#### DATA BLOCK
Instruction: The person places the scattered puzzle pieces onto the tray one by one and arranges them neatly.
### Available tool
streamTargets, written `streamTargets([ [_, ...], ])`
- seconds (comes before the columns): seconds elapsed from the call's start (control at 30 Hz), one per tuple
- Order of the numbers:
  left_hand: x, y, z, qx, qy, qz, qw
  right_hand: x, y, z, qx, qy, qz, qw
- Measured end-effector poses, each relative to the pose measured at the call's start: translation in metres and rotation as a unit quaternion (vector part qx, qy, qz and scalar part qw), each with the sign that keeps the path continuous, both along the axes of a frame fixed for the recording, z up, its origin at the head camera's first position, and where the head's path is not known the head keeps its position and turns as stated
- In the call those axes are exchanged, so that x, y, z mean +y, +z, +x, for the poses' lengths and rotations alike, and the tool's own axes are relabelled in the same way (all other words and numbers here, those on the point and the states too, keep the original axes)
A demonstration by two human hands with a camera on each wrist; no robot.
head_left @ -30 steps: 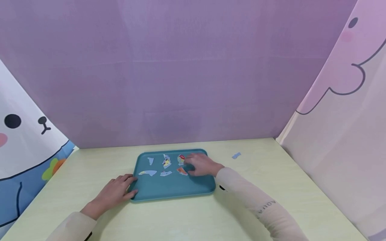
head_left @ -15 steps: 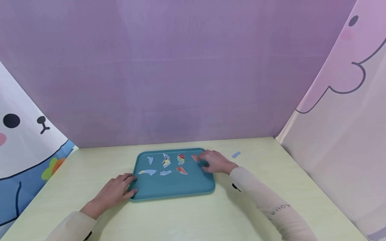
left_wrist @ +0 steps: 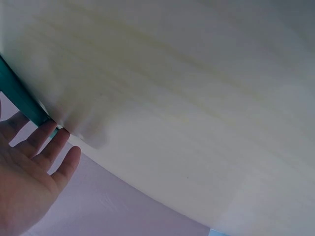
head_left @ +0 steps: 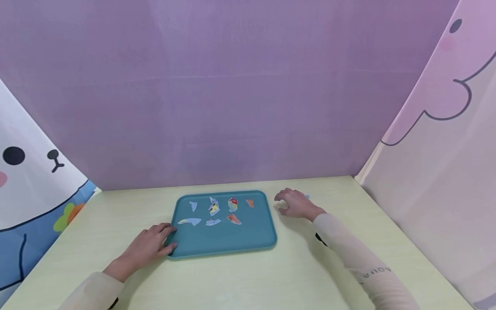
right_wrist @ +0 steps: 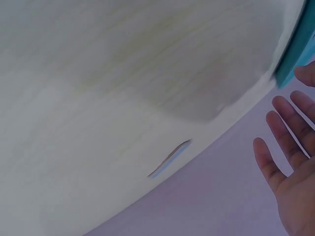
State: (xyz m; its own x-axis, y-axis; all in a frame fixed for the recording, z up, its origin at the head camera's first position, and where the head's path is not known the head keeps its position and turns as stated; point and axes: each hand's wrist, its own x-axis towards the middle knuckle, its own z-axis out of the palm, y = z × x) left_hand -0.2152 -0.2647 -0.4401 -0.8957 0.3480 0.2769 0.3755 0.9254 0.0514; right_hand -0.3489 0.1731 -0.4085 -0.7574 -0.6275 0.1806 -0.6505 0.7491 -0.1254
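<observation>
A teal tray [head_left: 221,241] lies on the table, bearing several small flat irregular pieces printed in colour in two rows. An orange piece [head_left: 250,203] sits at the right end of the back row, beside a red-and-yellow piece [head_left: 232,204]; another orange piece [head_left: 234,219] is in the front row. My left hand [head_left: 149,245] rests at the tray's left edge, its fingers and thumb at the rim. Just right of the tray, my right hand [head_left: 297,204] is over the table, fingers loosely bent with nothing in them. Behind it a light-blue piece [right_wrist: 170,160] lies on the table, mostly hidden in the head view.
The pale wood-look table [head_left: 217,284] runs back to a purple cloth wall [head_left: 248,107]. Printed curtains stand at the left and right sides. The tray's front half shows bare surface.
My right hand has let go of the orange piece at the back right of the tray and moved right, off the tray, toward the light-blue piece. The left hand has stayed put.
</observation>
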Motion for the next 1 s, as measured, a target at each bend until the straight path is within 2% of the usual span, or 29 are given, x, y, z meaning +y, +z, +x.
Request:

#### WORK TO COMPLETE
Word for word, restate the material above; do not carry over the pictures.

#### ANSWER SECTION
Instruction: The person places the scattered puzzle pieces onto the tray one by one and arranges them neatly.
### Available tool
streamTargets, written `streamTargets([ [_, ...], ])`
- seconds (comes before the columns): seconds elapsed from the call's start (control at 30 Hz), one per tuple
- Order of the numbers:
  left_hand: x, y, z, qx, qy, qz, qw
  right_hand: x, y, z, qx, qy, qz, qw
- Measured end-effector poses, each relative to the pose measured at the call's start: translation in metres and rotation as a unit quaternion (vector part qx, qy, qz and scalar part qw), each with the sign that keeps the path continuous, both along the axes of a frame fixed for the recording, z up, its origin at the head camera's first position, and where the head's path is not known the head keeps its position and turns as stated
- In the call those axes are exchanged, so that x, y, z mean +y, +z, +x, for the poses' lengths and rotations alike, and the tool's own axes are relabelled in the same way (all other words and numbers here, those on the point and the states too, keep the original axes)
A demonstration by two human hands with a camera on each wrist; no robot.
head_left @ -30 steps: 
head_left @ -15 steps: 
left_wrist @ +0 steps: 
head_left @ +0 steps: 
right_wrist @ +0 steps: 
State: (xyz m; its own x-axis, y-axis; all in a frame fixed for the recording, z up, its origin at the head camera's first position, and where the head's path is not known the head keeps its position and turns as stated; point and axes: each hand's wrist, its own x-axis towards the middle knuckle, its own z-axis out of the palm, y = z × x) left_hand -0.2152 -0.2647 -0.4401 -0.8957 0.3480 0.2769 0.3755 0.9254 0.0514; right_hand -0.3489 0.1731 -0.4085 -0.7574 -0.6275 0.1806 -0.6505 0.7491 -0.1254
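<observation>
A teal tray [head_left: 221,241] lies on the table, bearing several small flat irregular pieces printed in colour in two rows. An orange piece [head_left: 250,203] sits at the right end of the back row, beside a red-and-yellow piece [head_left: 232,204]; another orange piece [head_left: 234,219] is in the front row. My left hand [head_left: 149,245] rests at the tray's left edge, its fingers and thumb at the rim. Just right of the tray, my right hand [head_left: 297,204] is over the table, fingers loosely bent with nothing in them. Behind it a light-blue piece [right_wrist: 170,160] lies on the table, mostly hidden in the head view.
The pale wood-look table [head_left: 217,284] runs back to a purple cloth wall [head_left: 248,107]. Printed curtains stand at the left and right sides. The tray's front half shows bare surface.
My right hand has let go of the orange piece at the back right of the tray and moved right, off the tray, toward the light-blue piece. The left hand has stayed put.
</observation>
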Motion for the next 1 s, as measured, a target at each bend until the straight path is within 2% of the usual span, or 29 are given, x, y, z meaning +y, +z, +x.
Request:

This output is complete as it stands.